Ah, but we're thinking inside the evolutionary box. Have you ever heard the phrase "ontogeny recapitulates phylogeny?" Ever wondered what it means?
Ontogeny refers to the development of a single organism in utero. phylogeny is the evolutionary history of an entire species. So where do nipples fit into this? Well, back in the 1800s, some scientists noticed that changes an embryo goes through in the womb seemed to mimic the whole evolutionary history of that animal. And although this hypothesis kinda seems like it sorta looks like it might be true, turns out it doesn't really hold water. See, we shouldn't be thinking about nipple phylogeny, what about nipple ontogeny?

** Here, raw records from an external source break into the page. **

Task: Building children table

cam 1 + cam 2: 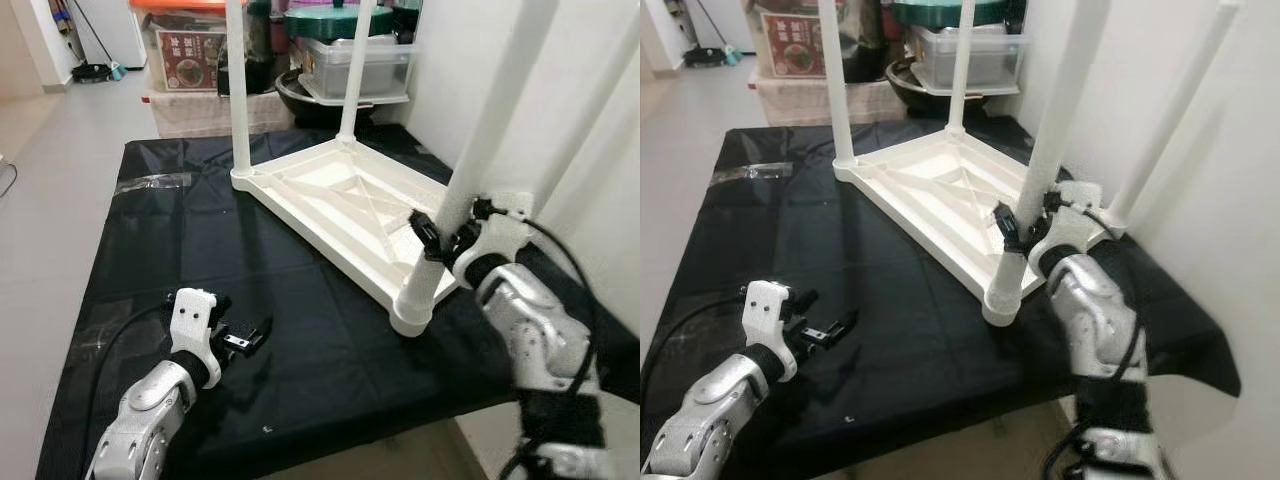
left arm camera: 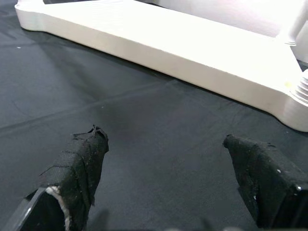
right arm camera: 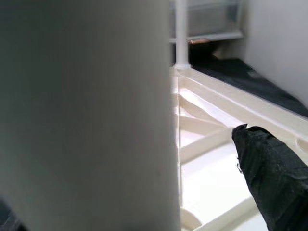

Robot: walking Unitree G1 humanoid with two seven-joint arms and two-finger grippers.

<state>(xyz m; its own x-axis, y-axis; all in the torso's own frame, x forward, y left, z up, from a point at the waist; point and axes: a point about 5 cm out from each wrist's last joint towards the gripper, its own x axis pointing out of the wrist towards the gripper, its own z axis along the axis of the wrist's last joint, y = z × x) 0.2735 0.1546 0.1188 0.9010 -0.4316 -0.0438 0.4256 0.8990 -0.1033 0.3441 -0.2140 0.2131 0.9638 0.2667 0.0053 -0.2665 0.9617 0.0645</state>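
With the right gripper (image 1: 437,238) clenched on the near leg (image 1: 470,170) of the upturned tabletop (image 1: 340,205) and the left gripper (image 1: 245,338) released beside it, a crooked push could jam the leg's thread

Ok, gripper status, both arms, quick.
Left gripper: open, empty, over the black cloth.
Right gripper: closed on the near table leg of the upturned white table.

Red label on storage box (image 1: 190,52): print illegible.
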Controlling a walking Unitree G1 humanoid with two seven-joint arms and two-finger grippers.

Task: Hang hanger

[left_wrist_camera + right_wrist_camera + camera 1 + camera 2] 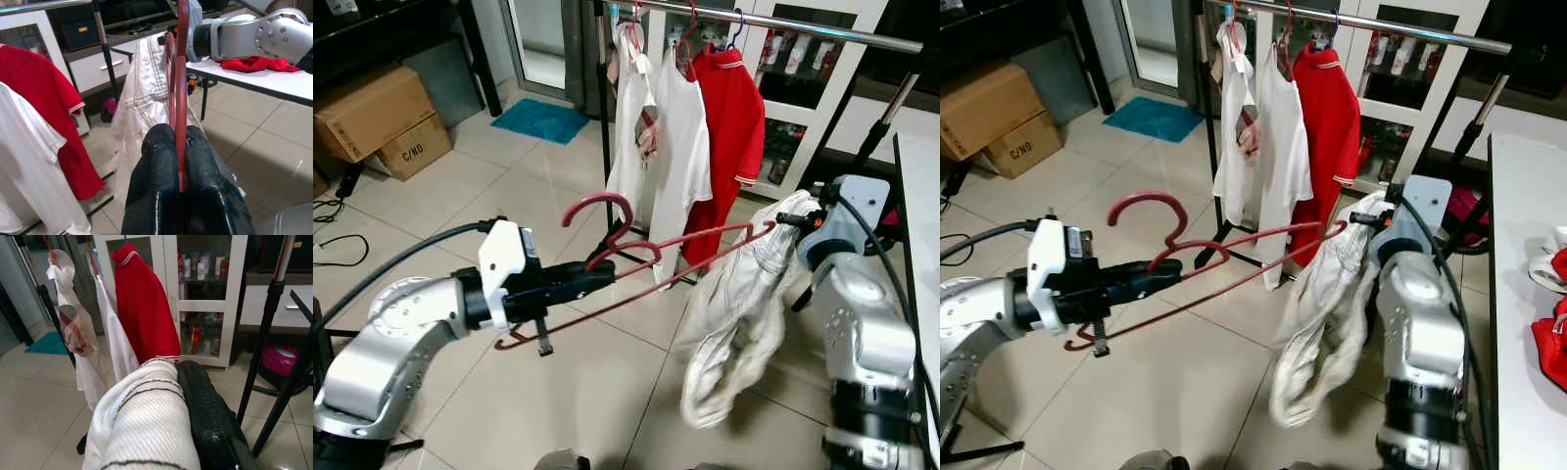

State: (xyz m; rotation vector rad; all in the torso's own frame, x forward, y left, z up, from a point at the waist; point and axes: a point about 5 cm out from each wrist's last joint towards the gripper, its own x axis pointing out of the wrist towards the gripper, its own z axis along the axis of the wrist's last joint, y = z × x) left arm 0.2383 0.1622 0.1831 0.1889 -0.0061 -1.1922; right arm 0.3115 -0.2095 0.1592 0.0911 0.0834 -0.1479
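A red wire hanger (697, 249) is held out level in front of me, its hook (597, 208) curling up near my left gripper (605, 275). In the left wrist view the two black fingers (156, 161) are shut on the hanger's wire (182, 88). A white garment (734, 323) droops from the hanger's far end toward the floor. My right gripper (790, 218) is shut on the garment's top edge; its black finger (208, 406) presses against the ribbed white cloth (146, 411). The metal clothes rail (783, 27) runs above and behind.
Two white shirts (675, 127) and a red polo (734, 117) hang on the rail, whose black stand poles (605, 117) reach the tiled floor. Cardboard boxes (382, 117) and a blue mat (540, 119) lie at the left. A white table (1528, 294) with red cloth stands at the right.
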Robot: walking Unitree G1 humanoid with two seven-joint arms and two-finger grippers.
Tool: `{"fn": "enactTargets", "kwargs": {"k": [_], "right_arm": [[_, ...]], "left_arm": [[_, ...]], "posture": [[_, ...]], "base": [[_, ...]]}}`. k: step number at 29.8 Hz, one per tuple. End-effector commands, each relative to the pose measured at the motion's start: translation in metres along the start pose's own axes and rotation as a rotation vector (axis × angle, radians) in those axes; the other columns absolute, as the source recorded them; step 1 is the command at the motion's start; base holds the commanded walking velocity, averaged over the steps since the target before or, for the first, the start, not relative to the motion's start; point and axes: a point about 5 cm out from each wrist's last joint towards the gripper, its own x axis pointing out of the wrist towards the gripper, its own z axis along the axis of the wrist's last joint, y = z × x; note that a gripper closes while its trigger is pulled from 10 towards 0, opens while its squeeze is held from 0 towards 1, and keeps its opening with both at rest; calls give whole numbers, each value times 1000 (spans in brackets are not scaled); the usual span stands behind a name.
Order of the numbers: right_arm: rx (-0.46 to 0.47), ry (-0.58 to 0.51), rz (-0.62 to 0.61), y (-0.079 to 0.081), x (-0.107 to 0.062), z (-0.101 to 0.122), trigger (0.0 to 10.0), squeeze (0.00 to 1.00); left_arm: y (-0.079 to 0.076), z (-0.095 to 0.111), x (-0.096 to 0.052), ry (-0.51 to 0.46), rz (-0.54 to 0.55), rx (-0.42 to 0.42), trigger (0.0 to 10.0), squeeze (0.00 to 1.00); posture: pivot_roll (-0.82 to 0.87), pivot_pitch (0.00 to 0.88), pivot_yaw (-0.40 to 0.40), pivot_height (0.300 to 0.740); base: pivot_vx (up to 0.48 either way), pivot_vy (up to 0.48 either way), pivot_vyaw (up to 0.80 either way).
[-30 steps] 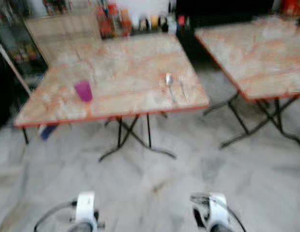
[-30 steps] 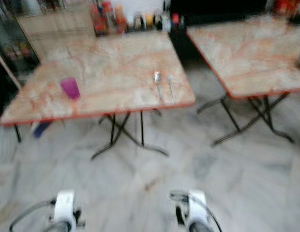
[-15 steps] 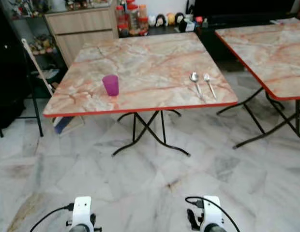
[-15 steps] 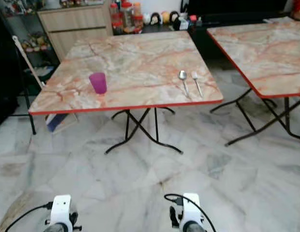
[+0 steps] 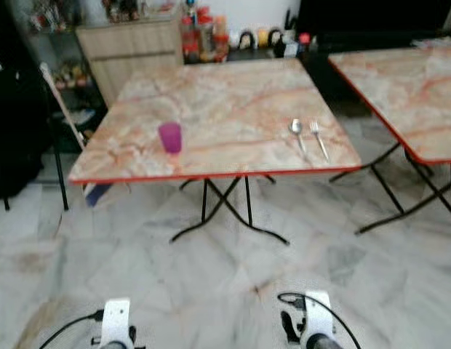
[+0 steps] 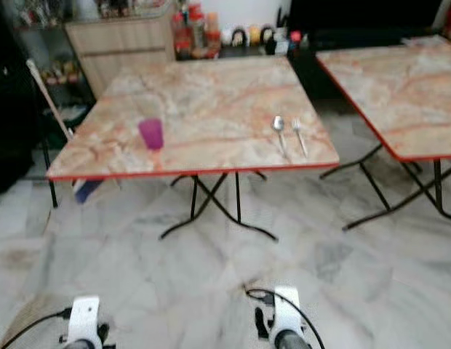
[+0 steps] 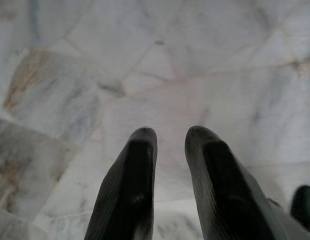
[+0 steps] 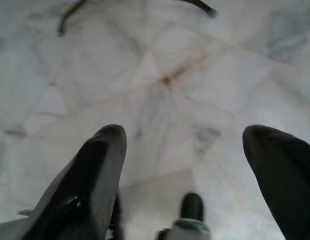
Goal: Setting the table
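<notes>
The left gripper (image 7: 165,145) is held low over the pale marble floor (image 5: 211,276), its two black fingers (image 7: 137,165) drawn close together with only a narrow gap between them and nothing gripped. The right gripper (image 8: 185,150) is likewise pointed down at the floor, but its fingers (image 8: 102,160) are spread wide, and nothing is carried between them either. Both wrists can be made out at the bottom of the head views, well short of the table (image 5: 225,94).

Ahead stands that folding table with a marbled top and a red edge. A purple cup (image 5: 169,137) is set near its front left side, upright. A spoon (image 5: 297,131) and a fork (image 5: 318,136) are laid side by side near the front right corner, just beside each other and well apart from the cup. A second table (image 5: 414,87) of the same kind is placed to the right. A wooden cabinet (image 5: 134,51) and a row of bottles and jars (image 5: 204,33) are seen behind.

The setting is judged to be partly done: cup and cutlery are already laid, while no plate or bowl is seen on the top. With both grippers empty, the next item has probably still to be fetched.
</notes>
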Motion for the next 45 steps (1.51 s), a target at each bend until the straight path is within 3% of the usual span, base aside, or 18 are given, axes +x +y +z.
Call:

Well, in the womb, we go through different developmental stages: zygote, embryo, fetus. And if you remember, females have two X chromosomes, while males have an X and Y. It's that Y chromosome that makes a man a man. But as an embryo, we all kind of start out, I dunno, unisex. At about the sixth week of pregnancy, a special part of the Y chromosome, called the SRY gene, gets activated, and it tells the male embryo to start developing manly hormones and eventually, you know, manly bits. See, this starts at six weeks, but nipples develop at five and a half weeks, thus...men have nipples.
And sometimes men end up with more than the two nipples we've grown to know and love. Women can too, but it's almost three times more common in men to have what are called supernumerary nipples. They occur in lines below the normal two, just like you'd see in a mammal that has multiple pairs. Go ahead and check. Do you have any moles or freckles in line with your nipples?
Don't worry, you're not alone. One in 18 men have supernumerary nipples. It's just one of those random flukes of development. It's not dangerous at all. Having extra nipples just makes you extra manly.